___ Data provided

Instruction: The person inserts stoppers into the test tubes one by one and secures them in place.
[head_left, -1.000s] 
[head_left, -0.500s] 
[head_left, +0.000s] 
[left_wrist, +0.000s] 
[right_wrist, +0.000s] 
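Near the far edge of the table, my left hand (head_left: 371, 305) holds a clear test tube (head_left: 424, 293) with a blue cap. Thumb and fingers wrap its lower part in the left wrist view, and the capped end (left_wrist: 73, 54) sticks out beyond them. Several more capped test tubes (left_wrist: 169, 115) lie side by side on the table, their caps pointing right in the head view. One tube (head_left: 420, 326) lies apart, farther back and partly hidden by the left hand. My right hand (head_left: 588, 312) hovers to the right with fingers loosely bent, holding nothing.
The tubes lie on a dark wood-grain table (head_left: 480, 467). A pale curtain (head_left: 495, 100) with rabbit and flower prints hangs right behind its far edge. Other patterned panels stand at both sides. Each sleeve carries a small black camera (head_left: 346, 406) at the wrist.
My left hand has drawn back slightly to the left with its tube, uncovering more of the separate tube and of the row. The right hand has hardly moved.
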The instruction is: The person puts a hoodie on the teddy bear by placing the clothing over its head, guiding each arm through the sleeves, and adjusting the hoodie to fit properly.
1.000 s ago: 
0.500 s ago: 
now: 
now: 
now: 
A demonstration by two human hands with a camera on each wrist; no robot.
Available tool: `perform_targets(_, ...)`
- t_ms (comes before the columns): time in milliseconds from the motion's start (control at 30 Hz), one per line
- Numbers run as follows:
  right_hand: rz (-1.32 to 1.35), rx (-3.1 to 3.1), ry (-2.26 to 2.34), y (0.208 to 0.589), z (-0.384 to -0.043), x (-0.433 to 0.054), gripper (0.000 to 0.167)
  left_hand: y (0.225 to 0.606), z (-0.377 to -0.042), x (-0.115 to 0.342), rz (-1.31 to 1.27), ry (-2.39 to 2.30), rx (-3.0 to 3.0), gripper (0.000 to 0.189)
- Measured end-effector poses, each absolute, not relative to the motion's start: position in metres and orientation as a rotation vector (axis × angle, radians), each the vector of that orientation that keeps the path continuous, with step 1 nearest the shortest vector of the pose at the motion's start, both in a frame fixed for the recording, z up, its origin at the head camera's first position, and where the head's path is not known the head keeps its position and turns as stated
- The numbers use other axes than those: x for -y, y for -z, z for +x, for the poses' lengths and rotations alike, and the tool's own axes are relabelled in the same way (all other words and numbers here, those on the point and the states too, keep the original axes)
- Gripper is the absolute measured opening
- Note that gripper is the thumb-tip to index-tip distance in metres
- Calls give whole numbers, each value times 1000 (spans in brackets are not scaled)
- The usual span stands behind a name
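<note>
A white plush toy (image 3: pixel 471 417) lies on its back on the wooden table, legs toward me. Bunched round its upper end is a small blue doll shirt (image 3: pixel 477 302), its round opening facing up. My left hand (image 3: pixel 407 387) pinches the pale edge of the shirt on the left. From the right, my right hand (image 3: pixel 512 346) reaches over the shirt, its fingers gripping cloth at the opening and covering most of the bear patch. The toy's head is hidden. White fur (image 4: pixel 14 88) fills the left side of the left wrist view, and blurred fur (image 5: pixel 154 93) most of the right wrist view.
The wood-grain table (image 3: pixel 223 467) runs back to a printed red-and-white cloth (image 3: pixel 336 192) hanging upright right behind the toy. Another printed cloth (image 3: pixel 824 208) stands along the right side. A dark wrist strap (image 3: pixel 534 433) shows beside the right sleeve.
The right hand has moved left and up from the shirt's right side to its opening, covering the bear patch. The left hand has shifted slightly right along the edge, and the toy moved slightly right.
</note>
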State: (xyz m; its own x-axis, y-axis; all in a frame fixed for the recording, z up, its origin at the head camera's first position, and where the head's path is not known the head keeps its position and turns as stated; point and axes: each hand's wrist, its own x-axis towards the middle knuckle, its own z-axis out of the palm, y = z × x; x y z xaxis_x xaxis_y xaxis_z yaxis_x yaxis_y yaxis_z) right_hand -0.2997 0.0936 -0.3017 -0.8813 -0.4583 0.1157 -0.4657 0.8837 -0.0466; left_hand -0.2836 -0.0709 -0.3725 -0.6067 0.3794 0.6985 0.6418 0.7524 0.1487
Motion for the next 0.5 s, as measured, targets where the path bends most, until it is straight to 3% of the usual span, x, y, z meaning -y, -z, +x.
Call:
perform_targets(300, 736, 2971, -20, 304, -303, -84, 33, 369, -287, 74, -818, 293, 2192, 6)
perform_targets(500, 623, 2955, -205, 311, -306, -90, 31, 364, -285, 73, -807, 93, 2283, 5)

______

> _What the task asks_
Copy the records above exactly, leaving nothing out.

> _Written answer_
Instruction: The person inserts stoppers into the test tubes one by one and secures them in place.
[head_left, -1.000s] 
[head_left, -0.500s] 
[head_left, +0.000s] 
[left_wrist, +0.000s] 
[right_wrist, +0.000s] 
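Near the far edge of the table, my left hand (head_left: 371, 305) holds a clear test tube (head_left: 424, 293) with a blue cap. Thumb and fingers wrap its lower part in the left wrist view, and the capped end (left_wrist: 73, 54) sticks out beyond them. Several more capped test tubes (left_wrist: 169, 115) lie side by side on the table, their caps pointing right in the head view. One tube (head_left: 420, 326) lies apart, farther back and partly hidden by the left hand. My right hand (head_left: 588, 312) hovers to the right with fingers loosely bent, holding nothing.
The tubes lie on a dark wood-grain table (head_left: 480, 467). A pale curtain (head_left: 495, 100) with rabbit and flower prints hangs right behind its far edge. Other patterned panels stand at both sides. Each sleeve carries a small black camera (head_left: 346, 406) at the wrist.
My left hand has drawn back slightly to the left with its tube, uncovering more of the separate tube and of the row. The right hand has hardly moved.
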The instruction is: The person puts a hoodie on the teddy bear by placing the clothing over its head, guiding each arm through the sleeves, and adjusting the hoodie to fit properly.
1.000 s ago: 
0.500 s ago: 
now: 
now: 
now: 
A demonstration by two human hands with a camera on each wrist; no robot.
Available tool: `perform_targets(_, ...)`
- t_ms (comes before the columns): time in milliseconds from the motion's start (control at 30 Hz), one per line
- Numbers run as follows:
  right_hand: rz (-1.32 to 1.35), rx (-3.1 to 3.1), ry (-2.26 to 2.34), y (0.208 to 0.589), z (-0.384 to -0.043), x (-0.433 to 0.054), gripper (0.000 to 0.167)
  left_hand: y (0.225 to 0.606), z (-0.377 to -0.042), x (-0.115 to 0.342), rz (-1.31 to 1.27), ry (-2.39 to 2.30), rx (-3.0 to 3.0), gripper (0.000 to 0.189)
- Measured end-effector poses, each absolute, not relative to the motion's start: position in metres and orientation as a rotation vector (axis × angle, radians), each the vector of that orientation that keeps the path continuous, with step 1 nearest the shortest vector of the pose at the motion's start, both in a frame fixed for the recording, z up, its origin at the head camera's first position, and where the head's path is not known the head keeps its position and turns as stated
- The numbers use other axes than those: x for -y, y for -z, z for +x, for the poses' lengths and rotations alike, and the tool's own axes are relabelled in the same way (all other words and numbers here, those on the point and the states too, keep the original axes)
- Gripper is the absolute measured opening
- Note that gripper is the thumb-tip to index-tip distance in metres
- Calls give whole numbers, each value times 1000 (spans in brackets are not scaled)
- The usual span stands behind a name
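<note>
A white plush toy (image 3: pixel 471 417) lies on its back on the wooden table, legs toward me. Bunched round its upper end is a small blue doll shirt (image 3: pixel 477 302), its round opening facing up. My left hand (image 3: pixel 407 387) pinches the pale edge of the shirt on the left. From the right, my right hand (image 3: pixel 512 346) reaches over the shirt, its fingers gripping cloth at the opening and covering most of the bear patch. The toy's head is hidden. White fur (image 4: pixel 14 88) fills the left side of the left wrist view, and blurred fur (image 5: pixel 154 93) most of the right wrist view.
The wood-grain table (image 3: pixel 223 467) runs back to a printed red-and-white cloth (image 3: pixel 336 192) hanging upright right behind the toy. Another printed cloth (image 3: pixel 824 208) stands along the right side. A dark wrist strap (image 3: pixel 534 433) shows beside the right sleeve.
The right hand has moved left and up from the shirt's right side to its opening, covering the bear patch. The left hand has shifted slightly right along the edge, and the toy moved slightly right.
</note>
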State: (xyz m; its own x-axis, y-axis; all in a frame fixed for the recording, z up, its origin at the head camera's first position, and where the head's path is not known the head keeps its position and turns as stated; point and axes: each hand's wrist, its own x-axis towards the middle knuckle, its own z-axis out of the palm, y = z × x; x y z xaxis_x xaxis_y xaxis_z yaxis_x yaxis_y yaxis_z) right_hand -0.2997 0.0936 -0.3017 -0.8813 -0.4583 0.1157 -0.4657 0.8837 -0.0466; left_hand -0.2836 -0.0709 -0.3725 -0.6067 0.3794 0.6985 0.6418 0.7524 0.1487
Motion for the next 0.5 s, as measured, targets where the path bends most, until it is straight to 3% of the usual span, x, y, z meaning -y, -z, +x.
Call:
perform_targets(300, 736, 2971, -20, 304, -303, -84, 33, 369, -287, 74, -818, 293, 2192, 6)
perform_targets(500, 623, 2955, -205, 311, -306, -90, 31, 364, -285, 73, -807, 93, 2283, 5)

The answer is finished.